How to complete this task:
Some lines in the material below hold the word "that". Copy all of them.

Input data:
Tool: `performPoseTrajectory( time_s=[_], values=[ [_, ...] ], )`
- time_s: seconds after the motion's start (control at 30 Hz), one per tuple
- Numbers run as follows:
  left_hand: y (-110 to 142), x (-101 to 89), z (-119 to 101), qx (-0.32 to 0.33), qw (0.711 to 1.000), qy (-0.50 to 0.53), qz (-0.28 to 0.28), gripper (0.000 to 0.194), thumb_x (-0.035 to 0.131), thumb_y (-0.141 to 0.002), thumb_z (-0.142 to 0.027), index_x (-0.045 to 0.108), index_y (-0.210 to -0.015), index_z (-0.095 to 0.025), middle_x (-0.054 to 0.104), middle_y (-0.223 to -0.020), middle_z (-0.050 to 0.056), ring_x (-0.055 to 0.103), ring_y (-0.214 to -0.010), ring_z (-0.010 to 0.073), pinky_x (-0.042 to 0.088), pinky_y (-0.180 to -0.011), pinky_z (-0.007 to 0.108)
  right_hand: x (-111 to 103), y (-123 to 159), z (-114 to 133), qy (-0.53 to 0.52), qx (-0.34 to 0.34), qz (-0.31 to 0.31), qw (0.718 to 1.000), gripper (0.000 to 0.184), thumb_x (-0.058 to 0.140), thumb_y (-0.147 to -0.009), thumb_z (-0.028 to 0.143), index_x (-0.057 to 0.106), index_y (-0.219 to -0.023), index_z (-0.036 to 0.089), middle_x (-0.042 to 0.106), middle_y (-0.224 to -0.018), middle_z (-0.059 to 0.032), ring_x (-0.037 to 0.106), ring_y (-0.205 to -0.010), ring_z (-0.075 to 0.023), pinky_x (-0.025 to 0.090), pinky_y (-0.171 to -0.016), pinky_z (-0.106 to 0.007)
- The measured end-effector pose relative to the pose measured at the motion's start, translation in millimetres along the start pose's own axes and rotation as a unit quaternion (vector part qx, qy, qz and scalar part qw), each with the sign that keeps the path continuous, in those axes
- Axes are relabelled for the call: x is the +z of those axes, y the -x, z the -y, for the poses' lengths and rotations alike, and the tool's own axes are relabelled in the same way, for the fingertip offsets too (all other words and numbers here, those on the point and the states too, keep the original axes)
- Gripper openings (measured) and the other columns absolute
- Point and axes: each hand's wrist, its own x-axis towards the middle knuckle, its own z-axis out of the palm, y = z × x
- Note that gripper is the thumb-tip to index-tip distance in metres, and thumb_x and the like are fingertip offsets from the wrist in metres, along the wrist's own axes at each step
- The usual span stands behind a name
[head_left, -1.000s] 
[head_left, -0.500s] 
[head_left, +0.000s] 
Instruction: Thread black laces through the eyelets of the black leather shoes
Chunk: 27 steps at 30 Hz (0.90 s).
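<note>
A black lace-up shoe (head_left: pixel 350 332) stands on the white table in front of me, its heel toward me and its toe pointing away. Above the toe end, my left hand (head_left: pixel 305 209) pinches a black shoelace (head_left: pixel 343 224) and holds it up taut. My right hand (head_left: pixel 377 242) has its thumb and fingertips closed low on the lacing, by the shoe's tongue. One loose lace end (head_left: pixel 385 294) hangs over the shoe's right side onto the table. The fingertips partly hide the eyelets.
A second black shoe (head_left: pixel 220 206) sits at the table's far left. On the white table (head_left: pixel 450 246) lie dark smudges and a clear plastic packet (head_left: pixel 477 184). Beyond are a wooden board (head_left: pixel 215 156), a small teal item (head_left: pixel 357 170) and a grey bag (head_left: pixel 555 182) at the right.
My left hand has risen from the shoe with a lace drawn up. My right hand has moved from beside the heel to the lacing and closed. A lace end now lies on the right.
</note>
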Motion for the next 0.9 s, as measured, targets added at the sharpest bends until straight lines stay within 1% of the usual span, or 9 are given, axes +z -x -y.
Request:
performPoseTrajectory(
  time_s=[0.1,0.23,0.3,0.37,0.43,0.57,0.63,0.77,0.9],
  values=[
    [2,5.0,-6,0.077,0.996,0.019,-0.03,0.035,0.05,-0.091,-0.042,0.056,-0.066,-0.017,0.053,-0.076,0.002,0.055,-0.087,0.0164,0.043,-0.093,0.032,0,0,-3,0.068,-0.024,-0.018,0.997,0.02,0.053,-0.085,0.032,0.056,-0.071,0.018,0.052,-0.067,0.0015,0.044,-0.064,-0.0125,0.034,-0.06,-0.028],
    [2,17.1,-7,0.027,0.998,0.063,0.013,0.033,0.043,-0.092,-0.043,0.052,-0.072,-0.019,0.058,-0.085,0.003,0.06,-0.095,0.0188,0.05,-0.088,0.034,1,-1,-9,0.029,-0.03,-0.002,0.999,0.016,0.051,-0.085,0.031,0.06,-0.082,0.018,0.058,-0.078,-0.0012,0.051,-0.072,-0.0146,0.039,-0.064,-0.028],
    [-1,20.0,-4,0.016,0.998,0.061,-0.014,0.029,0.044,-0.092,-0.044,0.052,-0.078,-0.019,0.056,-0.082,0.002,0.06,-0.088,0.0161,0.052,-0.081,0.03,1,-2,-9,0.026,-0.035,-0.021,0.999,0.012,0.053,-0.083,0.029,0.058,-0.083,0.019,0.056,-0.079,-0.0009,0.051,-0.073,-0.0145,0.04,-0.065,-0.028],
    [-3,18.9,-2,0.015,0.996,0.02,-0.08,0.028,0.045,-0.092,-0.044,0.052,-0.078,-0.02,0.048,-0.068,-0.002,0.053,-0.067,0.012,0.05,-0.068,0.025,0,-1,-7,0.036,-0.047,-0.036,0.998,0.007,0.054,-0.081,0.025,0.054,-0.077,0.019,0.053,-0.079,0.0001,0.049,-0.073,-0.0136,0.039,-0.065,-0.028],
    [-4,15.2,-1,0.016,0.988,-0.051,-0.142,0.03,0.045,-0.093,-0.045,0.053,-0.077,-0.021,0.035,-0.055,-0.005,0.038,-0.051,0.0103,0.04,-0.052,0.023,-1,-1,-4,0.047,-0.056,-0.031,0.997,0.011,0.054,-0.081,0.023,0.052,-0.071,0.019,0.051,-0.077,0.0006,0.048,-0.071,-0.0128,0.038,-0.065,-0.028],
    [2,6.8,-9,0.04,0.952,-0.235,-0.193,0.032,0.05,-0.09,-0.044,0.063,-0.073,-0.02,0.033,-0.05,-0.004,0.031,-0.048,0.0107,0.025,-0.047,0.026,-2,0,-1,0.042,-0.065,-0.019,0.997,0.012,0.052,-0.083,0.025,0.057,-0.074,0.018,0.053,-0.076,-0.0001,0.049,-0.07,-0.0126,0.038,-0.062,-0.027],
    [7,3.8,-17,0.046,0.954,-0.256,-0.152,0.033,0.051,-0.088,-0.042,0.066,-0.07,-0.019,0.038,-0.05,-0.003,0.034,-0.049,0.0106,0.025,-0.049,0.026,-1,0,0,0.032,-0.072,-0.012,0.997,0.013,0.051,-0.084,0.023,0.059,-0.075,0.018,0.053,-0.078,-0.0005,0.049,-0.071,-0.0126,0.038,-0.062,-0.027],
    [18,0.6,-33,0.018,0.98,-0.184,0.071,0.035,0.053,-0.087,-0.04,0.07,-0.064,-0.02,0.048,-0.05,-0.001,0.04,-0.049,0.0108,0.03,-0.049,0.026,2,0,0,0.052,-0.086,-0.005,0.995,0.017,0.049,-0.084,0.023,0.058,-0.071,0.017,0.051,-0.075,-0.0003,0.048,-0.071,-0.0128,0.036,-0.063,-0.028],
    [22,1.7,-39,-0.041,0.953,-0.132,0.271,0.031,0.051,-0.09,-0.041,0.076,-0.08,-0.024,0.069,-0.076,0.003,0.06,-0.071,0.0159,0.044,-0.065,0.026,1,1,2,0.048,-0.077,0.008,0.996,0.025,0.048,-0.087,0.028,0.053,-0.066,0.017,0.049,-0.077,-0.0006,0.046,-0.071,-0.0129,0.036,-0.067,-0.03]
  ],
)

Result of this task:
- The measured end-effector pose relative to the pose measured at the motion's start, translation in millimetres along the start pose's own axes and rotation as a unit quaternion (vector part qx, qy, qz and scalar part qw), each with the sign that keeps the path continuous, in those axes
- Note that gripper is the thumb-tip to index-tip distance in metres, and thumb_x and the like are fingertip offsets from the wrist in metres, along the wrist's own axes at each step

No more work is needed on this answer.